“Beli senjata itu tidak seperti beli TV atau beli mobil di dealer. Tetapi, butuh ‘clearence’, butuh kesepakatan G to G (government to government),” katanya, di Kantor Kementerian Pertahanan, Jakarta, Kamis (23/1).
Apalagi menyangkut bisnis senjata, kata dia, walaupun pembeliannya adalah B to B (business to business), tetapi pada akhirnya berkaitan dengan kebijakan dan perizinan sehingga melibatkan juga G to G.
“Beli senjata dan alutsista itu, walaupun membelinya bisnis to bisnis, tapi akhirnya nanti ‘clearence’-nya ada G to G. Sebab itulah, dibutuhkan diplomasi,” katanya.

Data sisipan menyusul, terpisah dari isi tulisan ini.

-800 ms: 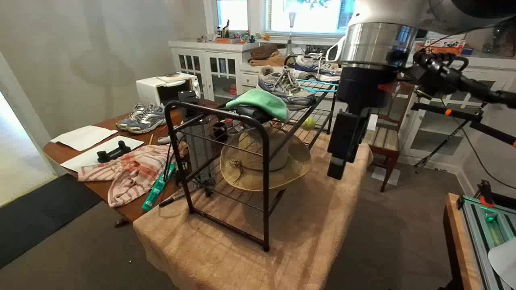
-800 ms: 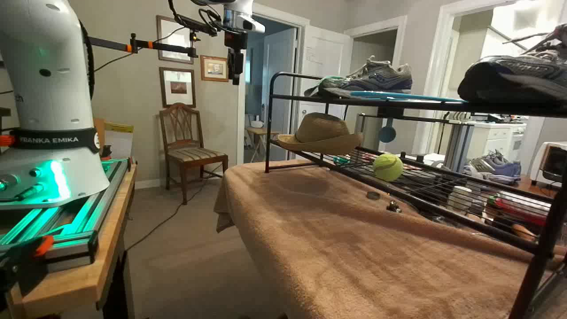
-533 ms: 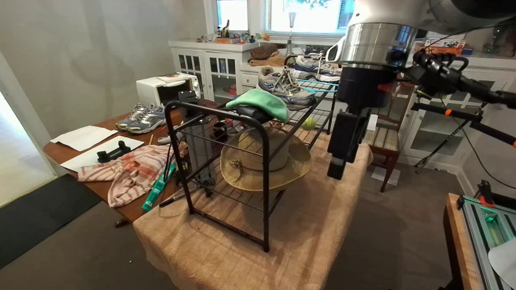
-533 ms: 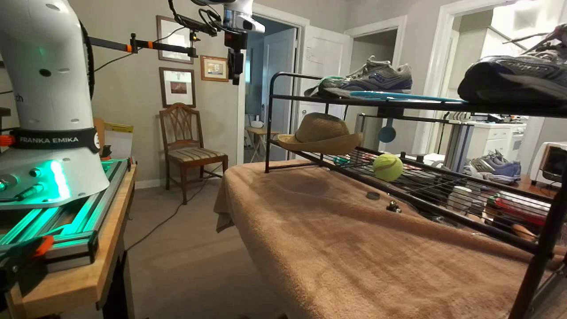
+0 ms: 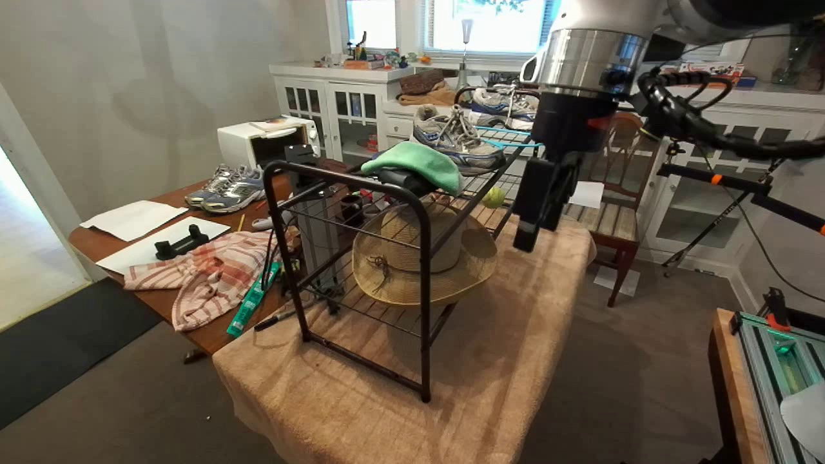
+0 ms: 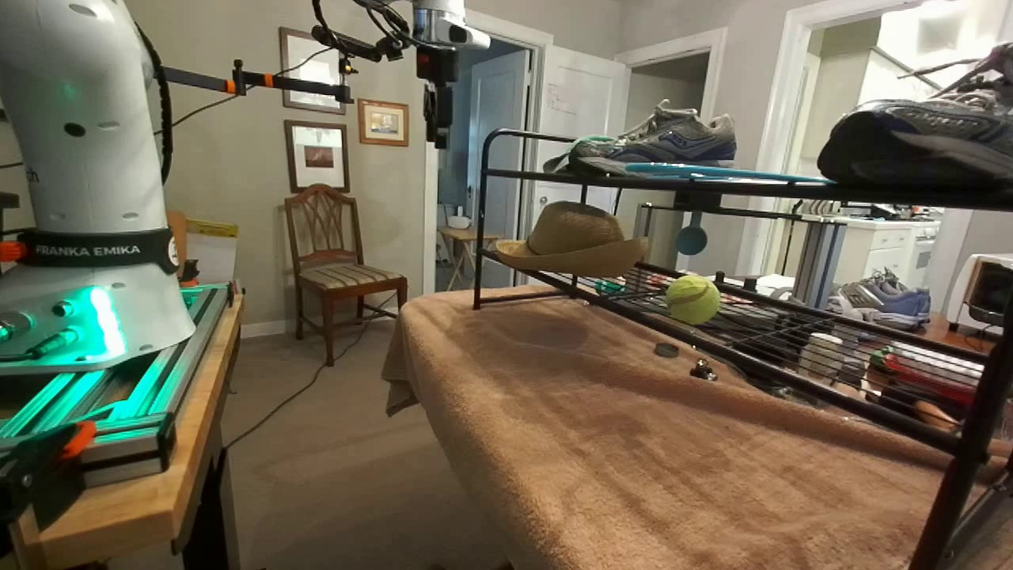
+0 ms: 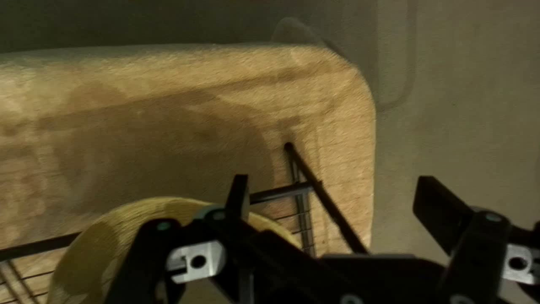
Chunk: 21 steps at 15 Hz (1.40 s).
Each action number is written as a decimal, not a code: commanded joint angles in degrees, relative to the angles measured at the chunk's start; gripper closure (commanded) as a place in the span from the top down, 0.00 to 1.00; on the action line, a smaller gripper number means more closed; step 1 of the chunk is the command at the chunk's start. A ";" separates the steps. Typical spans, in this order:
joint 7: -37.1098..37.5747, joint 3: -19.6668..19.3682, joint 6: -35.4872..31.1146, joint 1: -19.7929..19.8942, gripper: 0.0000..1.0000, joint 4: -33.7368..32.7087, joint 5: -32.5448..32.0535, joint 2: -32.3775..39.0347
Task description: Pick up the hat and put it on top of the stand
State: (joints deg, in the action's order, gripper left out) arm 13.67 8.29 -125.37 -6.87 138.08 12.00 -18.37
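Observation:
The hat, a tan straw sun hat with a wide brim, sits on the lower wire shelf inside the near end of the stand; it also shows in an exterior view. In the wrist view its brim lies at the lower left, partly hidden by my fingers. The stand, a black metal wire rack, stands on the cloth-covered table; its bar also shows in the wrist view. My gripper hangs beside the stand, apart from the hat. In the wrist view the gripper is open with nothing between its fingers.
On the stand's top shelf lie a green cap, grey sneakers and a blue flat thing. A tennis ball rests on the lower shelf. The table has a tan cloth. A wooden chair stands beyond.
My gripper has moved up and left in an exterior view and slightly to the right in an exterior view. The hat and the stand have not moved.

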 commanded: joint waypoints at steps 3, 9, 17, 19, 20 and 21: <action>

Itulah alasannya, kata dia, Menteri Pertahanan Prabowo Subianto banyak melakukan kunjungan ke luar negeri, yakni dalam rangka diplomasi pertahanan.
Bukan sekedar melakukan diplomasi pertahanan, dalam hal menjaga hubungan baik dengan negara yang strategis, lanjut dia, tetapi juga terkait dengan persenjataan, alutsista, misalnya “clearence”.
“Kemudian, yang kedua juga tentu memperhatikan aspek geopolitik dan geostrategis,” katanya.
Oleh karena itu, Dahnil mengatakan jika ada yang mengkritik Menhan sering jalan-jalan ke luar negeri, artinya mereka tidak punya pemahaman baik tentang tugas-tugas pertahanan.
“Ada diplomasi pertahanan yang sangat penting harus dilakukan. Jadi, kalau ada kritik seolah-olah menyebut pak Prabowo jalan jalan ke luar negeri ini membuktikan bahwa ada masalah dengan literasi pertahanan para politisi kita,” katanya. (net)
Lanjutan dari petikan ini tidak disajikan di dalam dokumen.